What this task involves> If a line in the data below holds the word "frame", copy it.

_ _ _ _ _

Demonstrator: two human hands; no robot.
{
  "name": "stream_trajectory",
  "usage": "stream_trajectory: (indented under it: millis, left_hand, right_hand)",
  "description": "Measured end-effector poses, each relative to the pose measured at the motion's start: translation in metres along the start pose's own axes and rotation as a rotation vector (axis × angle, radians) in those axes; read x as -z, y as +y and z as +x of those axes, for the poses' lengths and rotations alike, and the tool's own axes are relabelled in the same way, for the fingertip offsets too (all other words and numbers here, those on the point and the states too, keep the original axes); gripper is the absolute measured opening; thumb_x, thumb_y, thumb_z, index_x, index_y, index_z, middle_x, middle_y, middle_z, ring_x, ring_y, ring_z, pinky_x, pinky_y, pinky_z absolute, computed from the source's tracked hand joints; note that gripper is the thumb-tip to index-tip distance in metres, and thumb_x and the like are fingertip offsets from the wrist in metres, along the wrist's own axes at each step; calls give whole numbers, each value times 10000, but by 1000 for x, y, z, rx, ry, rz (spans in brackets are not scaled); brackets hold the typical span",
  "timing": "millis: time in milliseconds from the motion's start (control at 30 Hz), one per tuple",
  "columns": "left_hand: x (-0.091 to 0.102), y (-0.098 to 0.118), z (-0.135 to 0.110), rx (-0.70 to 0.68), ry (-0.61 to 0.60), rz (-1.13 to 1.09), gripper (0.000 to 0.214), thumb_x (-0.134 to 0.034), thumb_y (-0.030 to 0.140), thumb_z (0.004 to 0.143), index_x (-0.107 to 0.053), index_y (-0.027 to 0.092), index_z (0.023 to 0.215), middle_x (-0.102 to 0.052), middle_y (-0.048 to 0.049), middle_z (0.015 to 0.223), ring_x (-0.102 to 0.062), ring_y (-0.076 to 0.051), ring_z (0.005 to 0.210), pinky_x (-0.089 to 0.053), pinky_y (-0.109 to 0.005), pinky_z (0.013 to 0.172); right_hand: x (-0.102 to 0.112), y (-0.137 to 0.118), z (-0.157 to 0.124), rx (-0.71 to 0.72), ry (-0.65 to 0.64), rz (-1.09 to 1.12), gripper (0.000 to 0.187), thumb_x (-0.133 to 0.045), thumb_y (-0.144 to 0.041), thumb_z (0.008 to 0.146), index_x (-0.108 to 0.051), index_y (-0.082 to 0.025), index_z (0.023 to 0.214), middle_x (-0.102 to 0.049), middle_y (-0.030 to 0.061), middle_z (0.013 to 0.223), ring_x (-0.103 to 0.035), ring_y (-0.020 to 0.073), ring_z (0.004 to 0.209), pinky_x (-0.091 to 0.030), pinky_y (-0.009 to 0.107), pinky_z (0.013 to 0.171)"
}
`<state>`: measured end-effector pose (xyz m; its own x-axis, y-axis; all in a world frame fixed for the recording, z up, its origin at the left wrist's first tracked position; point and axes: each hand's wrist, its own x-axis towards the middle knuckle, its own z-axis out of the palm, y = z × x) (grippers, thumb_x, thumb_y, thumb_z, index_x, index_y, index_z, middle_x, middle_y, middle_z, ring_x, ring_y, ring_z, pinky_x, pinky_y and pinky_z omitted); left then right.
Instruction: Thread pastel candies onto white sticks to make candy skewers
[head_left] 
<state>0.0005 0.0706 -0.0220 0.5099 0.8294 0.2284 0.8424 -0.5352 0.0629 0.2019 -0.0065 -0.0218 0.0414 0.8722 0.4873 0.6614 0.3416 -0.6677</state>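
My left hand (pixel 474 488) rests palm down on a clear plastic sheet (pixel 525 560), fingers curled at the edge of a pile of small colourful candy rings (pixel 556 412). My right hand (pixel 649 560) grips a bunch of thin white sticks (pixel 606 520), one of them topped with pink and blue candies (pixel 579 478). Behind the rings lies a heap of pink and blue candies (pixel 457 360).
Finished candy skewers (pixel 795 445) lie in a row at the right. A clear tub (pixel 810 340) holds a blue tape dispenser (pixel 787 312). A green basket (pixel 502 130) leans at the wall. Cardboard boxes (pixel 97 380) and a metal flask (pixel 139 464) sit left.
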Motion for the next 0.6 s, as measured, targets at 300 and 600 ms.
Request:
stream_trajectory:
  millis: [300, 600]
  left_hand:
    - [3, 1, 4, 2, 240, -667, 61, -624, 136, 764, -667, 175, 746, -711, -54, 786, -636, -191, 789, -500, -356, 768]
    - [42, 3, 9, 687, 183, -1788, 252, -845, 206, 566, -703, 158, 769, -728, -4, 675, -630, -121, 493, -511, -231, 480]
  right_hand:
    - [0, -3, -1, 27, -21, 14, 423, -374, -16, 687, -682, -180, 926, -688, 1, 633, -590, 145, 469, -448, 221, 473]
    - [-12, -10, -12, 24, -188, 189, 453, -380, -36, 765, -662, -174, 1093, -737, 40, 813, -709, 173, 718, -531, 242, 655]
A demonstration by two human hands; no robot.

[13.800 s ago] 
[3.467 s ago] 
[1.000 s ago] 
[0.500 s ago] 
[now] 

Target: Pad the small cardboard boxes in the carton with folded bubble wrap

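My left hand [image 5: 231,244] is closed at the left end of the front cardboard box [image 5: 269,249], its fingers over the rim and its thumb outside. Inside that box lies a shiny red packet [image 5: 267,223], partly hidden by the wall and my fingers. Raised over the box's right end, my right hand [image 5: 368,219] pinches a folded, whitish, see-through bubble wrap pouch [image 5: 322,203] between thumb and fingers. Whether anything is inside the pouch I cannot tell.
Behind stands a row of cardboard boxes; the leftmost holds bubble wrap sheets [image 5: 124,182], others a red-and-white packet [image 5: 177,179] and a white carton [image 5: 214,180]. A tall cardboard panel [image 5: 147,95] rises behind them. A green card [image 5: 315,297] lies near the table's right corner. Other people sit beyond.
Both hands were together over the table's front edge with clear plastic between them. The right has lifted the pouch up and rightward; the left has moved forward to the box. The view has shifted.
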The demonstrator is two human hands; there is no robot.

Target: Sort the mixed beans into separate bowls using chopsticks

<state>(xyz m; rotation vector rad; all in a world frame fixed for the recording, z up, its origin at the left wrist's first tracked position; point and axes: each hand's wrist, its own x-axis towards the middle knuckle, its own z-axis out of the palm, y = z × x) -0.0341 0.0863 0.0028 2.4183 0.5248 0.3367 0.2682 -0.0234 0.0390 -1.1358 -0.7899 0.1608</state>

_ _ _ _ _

Task output>
`<state>`: measured end-effector pose (xyz m; its own x-axis, y-axis; all in a world frame fixed for the recording, z up, its origin at the left wrist's first tracked position; point and axes: each hand's wrist, its own x-axis towards the middle knuckle, its own z-axis out of the palm, y = z × x) (grippers, thumb_x, thumb_y, thumb_z, index_x, index_y, index_z, middle_x, middle_y, middle_z, ring_x, ring_y, ring_z, pinky_x, pinky_y and pinky_z omitted); left then right.
<state>(xyz m; rotation vector rad; all in a world frame fixed for the recording, z up, its origin at the left wrist's first tracked position; point and axes: each hand's wrist, its own x-axis towards the middle knuckle, its own z-axis out of the palm, y = z × x) -0.0341 0.0863 0.0028 2.4183 0.5248 0.3367 0.2682 -0.0234 0.0390 -1.1358 -0.7899 0.1608</state>

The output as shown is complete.